Funding for Delridge Greenway & East Marginal Way S

City budget time. Council is listening. Time to be heard.

What: City Budget listening session
When: October 24, 6:00 p.m. (5 p.m. sign up)
Where:  Garfield High School Commons – 400 23rd Ave Seattle, WA 98122

Cathy Tuttle, Seattle Neighborhood Greenways, and Stu Hennessey, West Seattle Greenways, pass this on:

According to our briefing last week from a City Council staffer, continuing the Delridge Greenway and the East Marginal Way safety improvements are a high priority for SDOT. We need your help to make sure these projects stay in the budget and get even more money to be built in a timely way.

If you want to make sure sufficient funding for West Seattle improvements stays in the budget, please help to rally West Seattle Greenways and West Seattle Bike Connections, please show up and speak out next week at the budget listening session.
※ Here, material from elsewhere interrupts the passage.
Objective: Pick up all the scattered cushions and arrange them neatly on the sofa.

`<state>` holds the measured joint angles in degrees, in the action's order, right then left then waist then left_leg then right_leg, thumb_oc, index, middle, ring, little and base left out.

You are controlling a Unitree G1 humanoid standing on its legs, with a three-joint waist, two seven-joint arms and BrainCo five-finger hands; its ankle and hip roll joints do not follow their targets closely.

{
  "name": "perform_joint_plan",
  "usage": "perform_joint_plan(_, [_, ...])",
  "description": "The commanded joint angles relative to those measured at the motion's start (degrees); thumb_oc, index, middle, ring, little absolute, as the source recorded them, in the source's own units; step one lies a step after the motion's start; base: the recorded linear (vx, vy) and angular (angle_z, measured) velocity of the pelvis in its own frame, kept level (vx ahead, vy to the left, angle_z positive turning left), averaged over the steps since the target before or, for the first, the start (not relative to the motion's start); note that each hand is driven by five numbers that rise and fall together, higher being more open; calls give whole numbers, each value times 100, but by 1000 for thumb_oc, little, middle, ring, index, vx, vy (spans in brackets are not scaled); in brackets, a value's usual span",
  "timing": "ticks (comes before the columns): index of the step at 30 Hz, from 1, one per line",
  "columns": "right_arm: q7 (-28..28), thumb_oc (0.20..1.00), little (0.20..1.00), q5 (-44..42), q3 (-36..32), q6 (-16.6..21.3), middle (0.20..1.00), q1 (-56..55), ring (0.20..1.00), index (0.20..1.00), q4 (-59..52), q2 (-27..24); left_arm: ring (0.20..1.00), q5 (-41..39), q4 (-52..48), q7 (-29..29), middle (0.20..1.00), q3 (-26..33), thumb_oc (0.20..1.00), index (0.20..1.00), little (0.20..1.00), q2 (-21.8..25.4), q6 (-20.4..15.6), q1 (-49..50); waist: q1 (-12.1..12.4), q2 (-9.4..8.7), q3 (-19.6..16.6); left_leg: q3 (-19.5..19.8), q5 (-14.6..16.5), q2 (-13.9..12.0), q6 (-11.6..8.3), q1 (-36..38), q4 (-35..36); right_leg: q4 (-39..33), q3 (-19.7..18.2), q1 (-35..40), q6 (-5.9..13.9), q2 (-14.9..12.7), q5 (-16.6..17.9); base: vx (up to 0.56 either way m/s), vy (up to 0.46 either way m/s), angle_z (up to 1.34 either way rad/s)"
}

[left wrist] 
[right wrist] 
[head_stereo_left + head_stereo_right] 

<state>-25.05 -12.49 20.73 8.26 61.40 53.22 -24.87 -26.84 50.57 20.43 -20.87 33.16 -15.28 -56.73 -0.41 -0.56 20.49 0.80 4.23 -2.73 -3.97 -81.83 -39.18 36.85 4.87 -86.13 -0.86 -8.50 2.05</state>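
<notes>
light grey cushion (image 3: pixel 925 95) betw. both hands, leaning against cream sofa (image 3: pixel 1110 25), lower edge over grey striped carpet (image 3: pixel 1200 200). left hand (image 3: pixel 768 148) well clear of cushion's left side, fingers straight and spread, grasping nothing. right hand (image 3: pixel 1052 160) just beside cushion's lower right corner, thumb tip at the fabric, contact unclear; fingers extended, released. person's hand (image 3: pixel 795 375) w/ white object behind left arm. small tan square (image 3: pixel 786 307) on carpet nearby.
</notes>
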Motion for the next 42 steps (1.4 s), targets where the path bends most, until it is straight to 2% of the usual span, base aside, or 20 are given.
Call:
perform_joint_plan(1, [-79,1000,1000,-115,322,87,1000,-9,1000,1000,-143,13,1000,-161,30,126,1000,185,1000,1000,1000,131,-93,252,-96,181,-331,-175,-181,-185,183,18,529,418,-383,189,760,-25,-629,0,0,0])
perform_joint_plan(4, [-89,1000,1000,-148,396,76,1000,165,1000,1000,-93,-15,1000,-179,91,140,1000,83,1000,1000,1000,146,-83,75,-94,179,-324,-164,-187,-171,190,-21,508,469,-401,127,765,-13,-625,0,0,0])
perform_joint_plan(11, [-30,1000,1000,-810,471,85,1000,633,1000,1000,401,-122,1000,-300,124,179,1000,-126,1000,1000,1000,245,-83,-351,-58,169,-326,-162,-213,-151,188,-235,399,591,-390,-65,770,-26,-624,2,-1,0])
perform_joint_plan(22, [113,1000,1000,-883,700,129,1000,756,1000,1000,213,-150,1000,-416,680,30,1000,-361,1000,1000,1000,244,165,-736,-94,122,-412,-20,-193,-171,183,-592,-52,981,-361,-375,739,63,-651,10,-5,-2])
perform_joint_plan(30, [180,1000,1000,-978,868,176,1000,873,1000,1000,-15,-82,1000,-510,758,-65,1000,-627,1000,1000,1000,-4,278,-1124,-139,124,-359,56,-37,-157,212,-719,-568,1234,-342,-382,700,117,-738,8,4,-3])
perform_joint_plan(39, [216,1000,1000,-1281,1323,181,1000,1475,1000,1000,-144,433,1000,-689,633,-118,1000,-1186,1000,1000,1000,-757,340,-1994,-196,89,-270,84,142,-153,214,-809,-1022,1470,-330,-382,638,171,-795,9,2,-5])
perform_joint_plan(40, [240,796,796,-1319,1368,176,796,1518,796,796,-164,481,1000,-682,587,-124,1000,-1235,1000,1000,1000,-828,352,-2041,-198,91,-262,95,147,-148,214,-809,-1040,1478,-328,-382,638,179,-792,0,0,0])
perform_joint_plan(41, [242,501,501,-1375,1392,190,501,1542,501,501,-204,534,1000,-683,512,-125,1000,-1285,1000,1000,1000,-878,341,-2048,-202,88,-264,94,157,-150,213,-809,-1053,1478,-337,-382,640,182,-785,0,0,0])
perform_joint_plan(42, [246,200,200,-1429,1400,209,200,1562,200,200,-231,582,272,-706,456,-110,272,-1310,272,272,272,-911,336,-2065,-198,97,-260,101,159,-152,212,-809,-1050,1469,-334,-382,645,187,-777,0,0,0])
Be sure to thank CIty Council for funding — and let them know we all want safer streets asap. you can do this via email as well @ council@seattle.gov

 

Seattle Parks Bike Policy Update

A packed house greeted the Seattle Board of Parks Commissioners for the 10/1/13 public hearing on a draft update of the Bike Policies for Seattle Parks.  Present policy limits most bike use to paved roads and paths designed for shared use (at least 60 inches wide). The draft update would allow for some mountain bike trails, including single-track.

Public comments to the Commissioners can go to rachel.acosta@seattle.gov by email through November 12.

With a few exceptions focused on pedestrian safety on trails, Parks Commissioners were receptive.  The proposal would allow soft surface bike trails built to current standards, expanding recreational bike use in parks. This update was triggered by the proposals for the Beacon Bike Park in the Cheasty greenbelt. There are no specific trail proposals right now being reviewed. No changes are proposed at Lincoln or Schmitz Parks.

The existing policy was written in 1995. It views bikes only as recreation. Its concerns were for erosion on steep slopes, degradation of wetlands and streams, and disturbance of wildlife and people walking in the parks, Valid then. Now there are established standards for mountain bike trail building. Now there is demand for both recreational and transportation use of bikes.  Volunteer trail builders and users now have a track record of “giving the greenbelts some love”, by removing invasives and actually improving conditions for native flora and fauna.

My testimony for West Seattle Bike Connections was in support of proposed policy changes, but suggesting they go farther to embrace connectivity with Greenways and other routes. Bikes as transportation as well as recreation. We will submit written comments, so if you have suggestions, bring ‘em on.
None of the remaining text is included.